Sobresaltado por la llegada del trágico momento, comenzó a bajar a trompicones las escaleras de caracol que le llevarían al patio central. Éste era el punto de donde partían las ocho calles en que se alineaban las viviendas y almacenes interiores de la fortaleza. Mentalmente había realizado el recorrido preciso, desde la torre norte hasta la puerta de entrada, infinidad de veces. Pero ahora se veía recorriendo la calle llamada del
Consolamentum
, que le llevaría hasta el pequeño taller de madera donde tenía preparados los tres barriles llenos de una mezcla altamente inflamable. El plan consistía en colocarlos en la única puerta de acceso al castillo y, una vez allí, prenderles fuego.
Introdujo la llave en la pequeña puerta del almacén y girándola tres veces consiguió entrar en su interior. La luz de la luna le permitió localizar rápidamente los tres barriles ocultos detrás de una montaña de gruesos listones de madera que el hermano Jacques usaba para confeccionar todo el mobiliario que poseía la fortaleza, muy austero pero siempre práctico.

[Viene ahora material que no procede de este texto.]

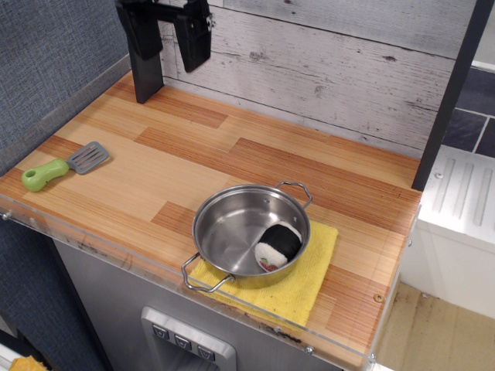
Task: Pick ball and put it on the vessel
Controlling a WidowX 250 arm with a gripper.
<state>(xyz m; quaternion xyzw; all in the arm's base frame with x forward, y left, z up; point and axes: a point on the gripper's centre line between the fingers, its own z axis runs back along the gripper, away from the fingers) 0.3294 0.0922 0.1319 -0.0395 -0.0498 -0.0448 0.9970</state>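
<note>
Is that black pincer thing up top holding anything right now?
No, nothing. The pincer hangs open and empty at the top of the view, and the ball lies inside the pan.
</note>
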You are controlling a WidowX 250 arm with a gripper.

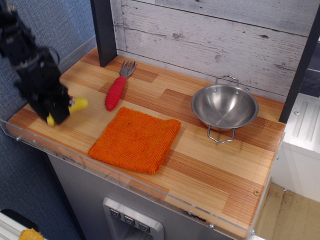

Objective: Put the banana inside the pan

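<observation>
The yellow banana point(78, 104) is at the left end of the wooden counter, mostly hidden by my black gripper point(56, 113). Its ends stick out to the right and at the lower left of the fingers. The gripper looks shut on the banana and is motion-blurred. The shiny steel pan point(224, 106) with two wire loop handles stands far to the right, near the back wall, with nothing in it.
An orange cloth point(136, 139) lies in the middle front of the counter point(210, 160). A fork with a red handle point(116, 91) lies behind it. A dark post point(104, 30) stands at the back left. A clear acrylic lip runs along the front edge.
</observation>
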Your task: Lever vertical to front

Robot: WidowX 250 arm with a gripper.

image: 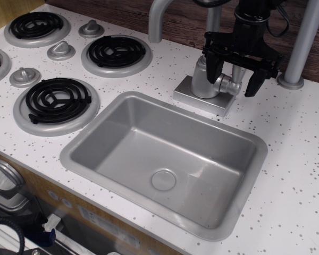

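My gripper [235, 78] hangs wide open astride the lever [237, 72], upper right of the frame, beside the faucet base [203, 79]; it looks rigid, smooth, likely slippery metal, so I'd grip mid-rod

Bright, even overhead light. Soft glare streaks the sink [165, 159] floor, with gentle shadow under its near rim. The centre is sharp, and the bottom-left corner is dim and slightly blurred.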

Al inclinarse hacia ellos notó en su muslo la punta de la daga turca que por precaución había escondido entre su ropa para asegurarse de que nadie le impidiese llevar a término su misión. En lo más íntimo de su corazón esperaba no tener necesidad de usarla. Nunca había herido a nadie y mucho menos aún quitado una vida.
Alcanzó el primer barril y arrastrándolo con dificultad llegó hasta la puerta del taller. Miró antes para asegurarse de que nadie pudiera verle y salió en dirección norte para recorrer los escasos diez metros que le separaban del portón. El primer barril quedó cerca del enorme gozne izquierdo.

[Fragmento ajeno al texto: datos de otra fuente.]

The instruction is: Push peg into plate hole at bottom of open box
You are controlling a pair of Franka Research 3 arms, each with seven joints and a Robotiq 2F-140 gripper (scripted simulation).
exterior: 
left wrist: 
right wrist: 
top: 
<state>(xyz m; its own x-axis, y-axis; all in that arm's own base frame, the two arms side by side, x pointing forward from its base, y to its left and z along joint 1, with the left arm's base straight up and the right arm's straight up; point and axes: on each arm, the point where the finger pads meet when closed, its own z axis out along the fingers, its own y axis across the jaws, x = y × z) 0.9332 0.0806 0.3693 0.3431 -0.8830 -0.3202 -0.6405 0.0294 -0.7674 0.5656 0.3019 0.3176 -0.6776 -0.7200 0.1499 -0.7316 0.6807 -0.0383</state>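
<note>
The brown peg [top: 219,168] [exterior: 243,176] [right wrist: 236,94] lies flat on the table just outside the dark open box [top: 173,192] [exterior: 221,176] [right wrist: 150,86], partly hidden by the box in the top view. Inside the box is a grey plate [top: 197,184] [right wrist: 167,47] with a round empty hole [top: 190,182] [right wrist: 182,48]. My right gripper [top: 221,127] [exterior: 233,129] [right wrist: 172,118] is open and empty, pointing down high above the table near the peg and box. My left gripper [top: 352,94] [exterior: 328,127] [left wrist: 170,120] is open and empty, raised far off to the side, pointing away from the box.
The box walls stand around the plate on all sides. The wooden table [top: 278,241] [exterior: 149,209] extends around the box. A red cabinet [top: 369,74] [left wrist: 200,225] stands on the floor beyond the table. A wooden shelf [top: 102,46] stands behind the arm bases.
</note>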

Notó cómo el sudor le caía por la frente, hasta la nariz, cuando estaba colocando el segundo, en el lado derecho y cerca también de su bisagra, pensando que una vez que ardieran con intensidad en esos dos puntos la puerta caería sin problemas.

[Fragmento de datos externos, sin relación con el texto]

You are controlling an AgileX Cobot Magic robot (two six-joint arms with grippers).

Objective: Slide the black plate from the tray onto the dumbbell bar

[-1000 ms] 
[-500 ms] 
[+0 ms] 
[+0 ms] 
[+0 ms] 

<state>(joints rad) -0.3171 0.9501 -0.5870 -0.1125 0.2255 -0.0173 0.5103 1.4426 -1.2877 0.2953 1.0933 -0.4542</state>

El corazón le latía con fuerza, y en el silencio de la noche escuchaba su respiración al acercarse a recoger el tercer barril, en previsión de que los otros dos no fuesen suficientes. Estaba llegando a la puerta del almacén para extraer el tercero, cuando una voz le sobresaltó.
—¿Sois vos, Pierre?
La voz era de Justine de Orleans, la hermana del duque de Orleans, convertida al catarismo hacía sólo unos meses.
—Justine, me has asustado —reconoció, volviéndose en la dirección de la voz—. Estoy haciendo la última ronda antes de acostarme. Y tú, ¿cómo estás levantada tan tarde?
Desde el primer día que la vio llegar a Montségur le pareció la más bella de todas las mujeres que había conocido en su vida. Aunque amaba profundamente a Ana, Justine, con una sola de sus miradas, le alteraba como nunca antes otra mujer lo había conseguido.
—Antes de contaros las razones de mi paseo nocturno, me alegro de veros para poder informaros de un hallazgo que me ha resultado francamente extraño. —Tiró de su manga con intención de dirigir su mirada hacia otro punto—. ¿Habéis visto también vos unos barriles que están al lado de la gran puerta? Acabo de pasar cerca y me han extrañado mucho. Antes de encontrarnos estaba buscando un centinela, pues igual me equivoco pero al aproximarme a ellos noté un fuerte olor como a vinagre podrido y he pensado que, si por cualquier motivo ardiesen, al estar tan cerca de la puerta podrían ponernos en un grave aprieto. De hecho he intentado moverlos, pero pesan más de lo que mis débiles fuerzas pueden superar.